CMS Workflow Management DevOps
Developing, Operating and extending on WMCore + Unified, so CMS Monte Carlo and reconstruction workloads stay healthy across the WLCG sites.
CMS Workflow Operations
I maintain the workflow management stack (WMCore + Unified) for the CMS experiment. This system handles scheduling for Monte Carlo production and data reconstruction across the Worldwide LHC Computing Grid (WLCG).
Key Contributions
- Operational Console: Built a React and FastAPI interface for operators. It replaces manual shell scripts, making it easier to triage requests, find bottlenecks, and update policies.
- Modern Deployment: Moved critical services to Kubernetes and ArgoCD. This modernized our deployment process, allowing for safer updates and quick rollbacks.

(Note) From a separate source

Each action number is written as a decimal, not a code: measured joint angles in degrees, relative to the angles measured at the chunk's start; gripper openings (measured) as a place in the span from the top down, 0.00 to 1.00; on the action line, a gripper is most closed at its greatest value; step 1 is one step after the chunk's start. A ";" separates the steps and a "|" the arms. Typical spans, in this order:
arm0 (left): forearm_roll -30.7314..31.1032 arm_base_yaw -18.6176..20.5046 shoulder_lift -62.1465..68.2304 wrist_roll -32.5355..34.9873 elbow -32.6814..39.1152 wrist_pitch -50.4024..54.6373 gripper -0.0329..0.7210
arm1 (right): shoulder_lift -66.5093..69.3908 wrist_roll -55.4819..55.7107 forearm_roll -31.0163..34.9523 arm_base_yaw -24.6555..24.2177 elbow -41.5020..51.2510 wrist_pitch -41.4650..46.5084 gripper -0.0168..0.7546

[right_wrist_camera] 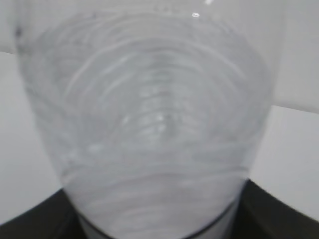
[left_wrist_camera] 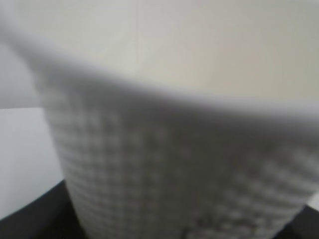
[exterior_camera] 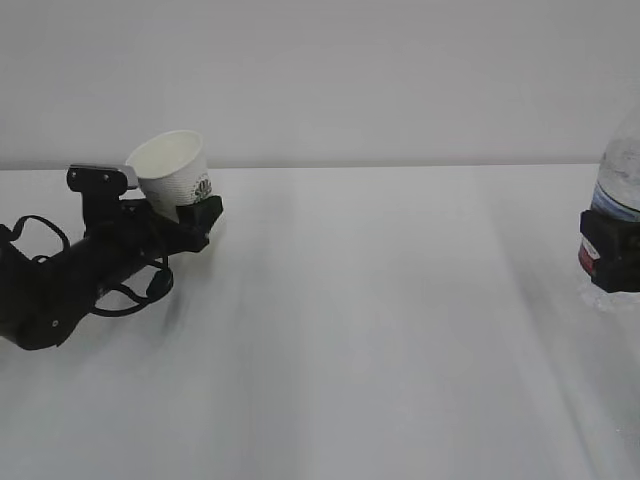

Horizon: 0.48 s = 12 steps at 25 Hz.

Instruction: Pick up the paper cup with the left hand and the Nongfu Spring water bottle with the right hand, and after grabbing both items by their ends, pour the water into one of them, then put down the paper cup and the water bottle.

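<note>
The white paper cup (exterior_camera: 172, 170) hangs tilted above the table at the left, its mouth leaning up and left. My left gripper (exterior_camera: 186, 212) is shut on its lower end. In the left wrist view the cup's dimpled wall (left_wrist_camera: 174, 164) fills the frame, with a dark finger (left_wrist_camera: 25, 221) at each bottom corner. At the right edge, my right gripper (exterior_camera: 610, 250) is shut on the red label of the upright Nongfu Spring water bottle (exterior_camera: 622, 170). The bottle's clear ribbed body (right_wrist_camera: 159, 124) fills the right wrist view between black fingers (right_wrist_camera: 45, 219). I cannot tell how much water it holds.
A white table (exterior_camera: 350, 330) runs from the front to a plain pale wall behind. Loose black cables (exterior_camera: 130, 295) hang below the left arm, close to the tabletop.
</note>
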 joint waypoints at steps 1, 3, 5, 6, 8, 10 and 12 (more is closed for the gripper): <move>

- Monitoring: Created dashboards in OpenSearch and Grafana to track telemetry from WMCore and our databases (Oracle, Mongo, MySQL). This gives us visibility into dataset delays before they become a problem.

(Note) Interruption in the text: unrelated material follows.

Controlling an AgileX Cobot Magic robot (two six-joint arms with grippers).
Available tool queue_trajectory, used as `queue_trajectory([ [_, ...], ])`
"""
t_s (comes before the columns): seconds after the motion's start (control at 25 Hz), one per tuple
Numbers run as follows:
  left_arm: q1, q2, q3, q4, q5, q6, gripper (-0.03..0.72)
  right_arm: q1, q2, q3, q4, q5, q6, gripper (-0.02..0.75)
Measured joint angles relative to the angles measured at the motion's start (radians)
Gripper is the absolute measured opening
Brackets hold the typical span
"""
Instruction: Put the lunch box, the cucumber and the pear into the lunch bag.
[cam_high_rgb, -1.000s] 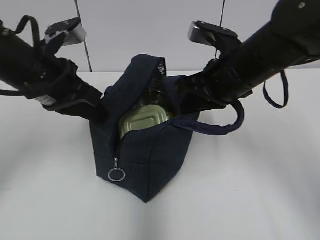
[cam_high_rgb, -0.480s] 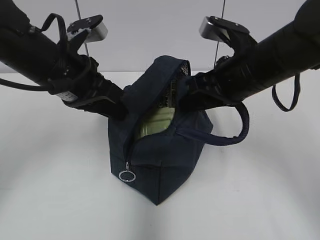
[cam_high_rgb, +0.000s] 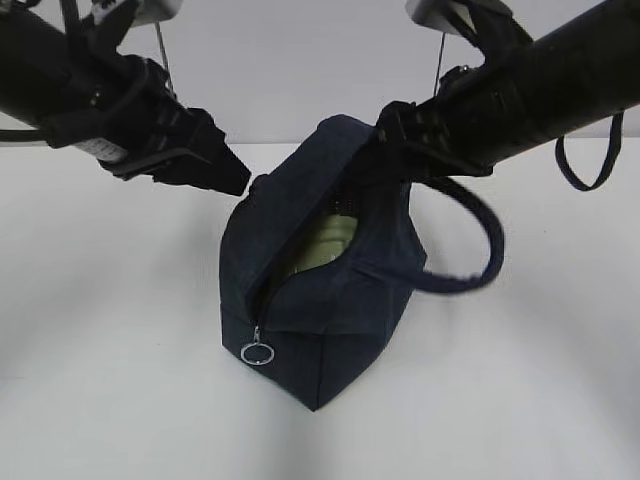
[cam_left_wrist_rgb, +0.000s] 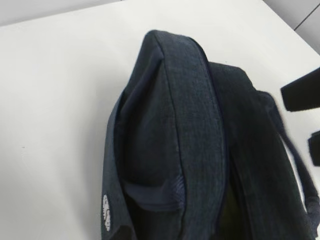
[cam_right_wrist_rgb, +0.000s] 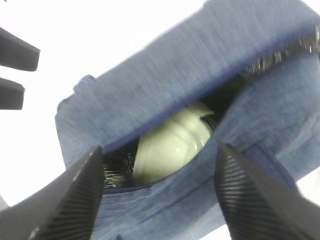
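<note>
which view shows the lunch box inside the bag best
The right wrist view: the pale green lunch box fills the gap of the lunch bag opening, close up though slightly blurred. The exterior view shows a smaller slice of its lid through the opening. The left wrist view shows only the bag's outside.

Hidden / cut off
lunch box (cam_high_rgb: 325, 245): only a pale green sliver shows through lunch bag (cam_high_rgb: 330, 320) opening; cucumber, pear can't be made out; right wrist view blurred, finger bases cropped at 6 o'clock
</note>
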Motion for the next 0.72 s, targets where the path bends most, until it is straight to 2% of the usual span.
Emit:
queue_trajectory([
  [0.24, 0.0, -0.151, 0.136, 0.019, -0.146, 0.0, 0.298, 0.0, -0.123, 0.01, -0.002, -0.01, -0.046, 0.536],
  [0.4, 0.0, -0.248, 0.256, 0.018, -0.276, 0.0, 0.295, 0.018, -0.231, 0.117, 0.068, -0.101, -0.144, 0.515],
  [0.52, 0.0, -0.31, 0.347, 0.013, -0.357, 0.0, 0.283, 0.103, -0.297, 0.256, 0.167, -0.252, -0.279, 0.501],
  [0.72, 0.0, -0.407, 0.469, 0.002, -0.48, 0.0, 0.28, 0.354, -0.348, 0.454, 0.316, -0.536, -0.455, 0.498],
])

- Automation: Added automation for priority and site policies, reducing the need for manual intervention.
Outcomes
- Faster Turnarounds: Reduced the time it takes to process datasets by automating routine tasks.
- Recognition: Received the 2024 CMS Award for modernizing the software base and improving tooling for the production teams.
- Stability: Established clear operational policies that align physicists and engineers, keeping the pipeline predictable.